Он в последний раз окинул взглядом мое тело, и, прежде чем скрылся из виду, зайдя за дом, я увидела, как дрогнули мышцы на его подбородке. Даже не пожелал доброй ночи.
— Над его манерами придется поработать.
При виде украшений в моем магазине, Джорджи потеряла дар речи. Я наблюдала за тем, как она рассматривает стенды, стойки и стеклянные шкафы, заполненные кристаллами, нарядами и изделиями ручной работы из драгоценных металлов. Вчера утром, оставив ее в школе, я поменяла местами нескольких клиентов таким образом, чтобы мои записи закончились к тому времени как подошел к концу учебный день.

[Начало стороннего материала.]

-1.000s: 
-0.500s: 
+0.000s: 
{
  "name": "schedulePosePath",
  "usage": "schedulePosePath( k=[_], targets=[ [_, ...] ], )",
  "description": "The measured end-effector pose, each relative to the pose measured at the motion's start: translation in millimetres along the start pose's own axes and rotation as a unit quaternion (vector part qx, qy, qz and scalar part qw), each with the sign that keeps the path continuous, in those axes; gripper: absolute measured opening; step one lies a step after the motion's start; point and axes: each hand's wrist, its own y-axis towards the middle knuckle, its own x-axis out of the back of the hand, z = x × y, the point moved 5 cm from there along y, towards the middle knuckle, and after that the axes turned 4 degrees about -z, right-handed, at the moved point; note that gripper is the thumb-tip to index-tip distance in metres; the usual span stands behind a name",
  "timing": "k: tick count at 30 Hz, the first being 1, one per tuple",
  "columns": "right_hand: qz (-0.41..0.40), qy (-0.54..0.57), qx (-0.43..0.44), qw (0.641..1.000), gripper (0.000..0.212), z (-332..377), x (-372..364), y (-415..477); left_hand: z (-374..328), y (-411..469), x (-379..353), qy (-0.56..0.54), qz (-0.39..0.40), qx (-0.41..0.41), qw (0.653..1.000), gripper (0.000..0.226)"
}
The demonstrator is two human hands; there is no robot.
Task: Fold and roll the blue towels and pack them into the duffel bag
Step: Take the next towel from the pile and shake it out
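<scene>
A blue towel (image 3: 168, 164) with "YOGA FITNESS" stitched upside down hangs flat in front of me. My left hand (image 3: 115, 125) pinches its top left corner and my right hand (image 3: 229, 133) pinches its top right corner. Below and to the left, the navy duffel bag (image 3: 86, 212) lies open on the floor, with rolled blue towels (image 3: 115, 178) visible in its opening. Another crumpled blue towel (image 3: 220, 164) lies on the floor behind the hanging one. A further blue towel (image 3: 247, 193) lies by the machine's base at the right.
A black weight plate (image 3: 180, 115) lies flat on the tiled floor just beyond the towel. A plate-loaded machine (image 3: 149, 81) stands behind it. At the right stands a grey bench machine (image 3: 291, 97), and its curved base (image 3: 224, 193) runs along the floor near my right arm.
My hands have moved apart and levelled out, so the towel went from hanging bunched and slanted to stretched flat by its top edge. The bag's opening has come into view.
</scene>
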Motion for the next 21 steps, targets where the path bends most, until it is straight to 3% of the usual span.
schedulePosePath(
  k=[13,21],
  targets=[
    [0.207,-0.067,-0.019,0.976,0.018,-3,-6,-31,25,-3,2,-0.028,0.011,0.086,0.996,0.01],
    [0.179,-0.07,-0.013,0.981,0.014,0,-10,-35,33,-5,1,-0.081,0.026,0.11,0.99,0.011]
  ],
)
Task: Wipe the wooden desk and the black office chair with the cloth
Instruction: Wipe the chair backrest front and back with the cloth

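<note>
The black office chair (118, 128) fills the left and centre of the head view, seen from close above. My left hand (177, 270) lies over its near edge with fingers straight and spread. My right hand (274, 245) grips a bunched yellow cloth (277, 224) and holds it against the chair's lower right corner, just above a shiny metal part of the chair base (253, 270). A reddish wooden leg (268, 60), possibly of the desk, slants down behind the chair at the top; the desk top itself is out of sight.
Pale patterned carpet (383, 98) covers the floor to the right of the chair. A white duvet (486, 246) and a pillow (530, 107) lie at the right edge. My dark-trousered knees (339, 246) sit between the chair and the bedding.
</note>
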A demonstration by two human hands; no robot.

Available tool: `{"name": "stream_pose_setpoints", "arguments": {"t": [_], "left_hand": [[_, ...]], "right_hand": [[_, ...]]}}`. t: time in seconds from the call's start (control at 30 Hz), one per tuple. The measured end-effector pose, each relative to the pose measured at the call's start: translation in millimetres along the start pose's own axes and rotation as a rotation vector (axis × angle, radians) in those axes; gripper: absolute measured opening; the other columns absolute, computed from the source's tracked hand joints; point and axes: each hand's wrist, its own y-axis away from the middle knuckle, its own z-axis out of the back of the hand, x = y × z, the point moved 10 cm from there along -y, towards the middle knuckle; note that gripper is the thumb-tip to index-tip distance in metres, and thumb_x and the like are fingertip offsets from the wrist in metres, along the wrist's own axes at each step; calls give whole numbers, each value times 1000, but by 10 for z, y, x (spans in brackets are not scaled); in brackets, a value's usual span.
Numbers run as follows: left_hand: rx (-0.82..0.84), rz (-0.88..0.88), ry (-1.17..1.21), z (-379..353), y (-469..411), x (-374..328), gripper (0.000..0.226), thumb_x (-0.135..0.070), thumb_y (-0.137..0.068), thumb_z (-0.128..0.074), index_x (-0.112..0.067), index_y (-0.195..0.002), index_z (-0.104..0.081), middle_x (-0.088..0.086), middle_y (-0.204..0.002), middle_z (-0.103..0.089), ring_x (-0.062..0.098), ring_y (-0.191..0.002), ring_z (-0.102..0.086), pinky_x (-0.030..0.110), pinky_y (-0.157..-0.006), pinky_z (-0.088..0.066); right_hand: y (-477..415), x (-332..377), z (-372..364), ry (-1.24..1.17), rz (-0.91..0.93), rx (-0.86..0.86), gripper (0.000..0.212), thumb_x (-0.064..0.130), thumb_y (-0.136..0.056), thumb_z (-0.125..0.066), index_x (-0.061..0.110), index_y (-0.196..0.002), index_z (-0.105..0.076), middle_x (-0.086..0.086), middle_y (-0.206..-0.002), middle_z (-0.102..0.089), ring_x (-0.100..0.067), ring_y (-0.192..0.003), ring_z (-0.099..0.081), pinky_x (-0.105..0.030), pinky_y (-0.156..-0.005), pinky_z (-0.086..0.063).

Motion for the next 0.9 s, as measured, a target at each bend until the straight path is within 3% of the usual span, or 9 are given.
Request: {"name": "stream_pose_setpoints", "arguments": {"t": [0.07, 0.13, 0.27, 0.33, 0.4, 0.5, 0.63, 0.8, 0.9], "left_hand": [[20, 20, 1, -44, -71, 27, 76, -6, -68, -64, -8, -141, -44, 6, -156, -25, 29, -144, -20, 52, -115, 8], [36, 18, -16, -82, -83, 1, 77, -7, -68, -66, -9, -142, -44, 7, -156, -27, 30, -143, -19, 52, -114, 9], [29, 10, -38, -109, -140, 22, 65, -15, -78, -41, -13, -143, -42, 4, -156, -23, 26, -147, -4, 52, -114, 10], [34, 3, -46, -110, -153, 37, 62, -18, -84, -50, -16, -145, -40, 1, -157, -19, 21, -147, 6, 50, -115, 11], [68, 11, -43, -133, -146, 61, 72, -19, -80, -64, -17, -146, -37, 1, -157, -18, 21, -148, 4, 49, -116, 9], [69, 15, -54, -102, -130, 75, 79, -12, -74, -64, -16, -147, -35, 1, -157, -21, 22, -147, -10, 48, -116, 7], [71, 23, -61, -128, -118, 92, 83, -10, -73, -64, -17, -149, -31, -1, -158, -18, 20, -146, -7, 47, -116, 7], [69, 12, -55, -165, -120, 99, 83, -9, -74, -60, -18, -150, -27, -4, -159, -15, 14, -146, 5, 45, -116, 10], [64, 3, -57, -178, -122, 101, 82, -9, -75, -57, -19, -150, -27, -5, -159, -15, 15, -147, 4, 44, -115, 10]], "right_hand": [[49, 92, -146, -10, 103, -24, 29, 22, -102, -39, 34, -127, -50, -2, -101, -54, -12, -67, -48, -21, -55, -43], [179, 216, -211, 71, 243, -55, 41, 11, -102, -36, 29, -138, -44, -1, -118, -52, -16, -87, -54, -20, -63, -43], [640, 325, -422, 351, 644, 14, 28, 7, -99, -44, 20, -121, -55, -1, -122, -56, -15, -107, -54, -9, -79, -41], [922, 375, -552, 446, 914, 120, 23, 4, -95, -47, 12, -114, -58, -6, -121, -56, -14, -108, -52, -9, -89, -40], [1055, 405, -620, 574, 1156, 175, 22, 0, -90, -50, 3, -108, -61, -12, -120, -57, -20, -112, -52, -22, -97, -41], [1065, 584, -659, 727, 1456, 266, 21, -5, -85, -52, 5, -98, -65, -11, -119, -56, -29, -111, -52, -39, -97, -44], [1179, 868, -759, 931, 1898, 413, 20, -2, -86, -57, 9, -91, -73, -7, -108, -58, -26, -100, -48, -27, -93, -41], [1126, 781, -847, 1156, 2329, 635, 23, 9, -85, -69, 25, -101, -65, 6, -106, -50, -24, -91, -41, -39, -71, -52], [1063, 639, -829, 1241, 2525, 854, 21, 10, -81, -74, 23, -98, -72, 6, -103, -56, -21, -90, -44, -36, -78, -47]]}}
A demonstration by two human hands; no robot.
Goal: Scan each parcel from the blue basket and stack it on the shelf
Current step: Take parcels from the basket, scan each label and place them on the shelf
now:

Тех, кого не удалось перенести, приняли три моих других массажиста.
В течение дня магазином управляла Рэйвен, моя подруга со времен старшей школы, чье настоящее имя Минди Уоттс. В детстве она завидовала необычным именам, данным мне и моим сестрам родителями, поэтому она назвалась Рэйвен. Если честно, она больше походила на Рэйвен, чем на Минди.
Я позволила ей уйти пораньше домой к ее детям-подросткам, поскольку мы с Джорджи могли приглядеть за магазином, пока бы не объявился Фостер. Между посетителями мы делали ее домашнее задание.
Первый день с Джорджи прошел хорошо, но немного неловко. Она была стеснительной и мало говорила. Меня это не беспокоило. Я тоже была застенчивым ребенком. Из-за чего я переживала, так это из-за печали в ее глазах. Ни один пятилетний ребенок не должен быть таким хмурым или серьезным.
Мой телефон, лежавший на стойке, запищал, и я увидела, что это сообщение от Фостера. Проведя пальцем по экрану, я склонилась над мобильным, чтобы прочитать эсэмэс.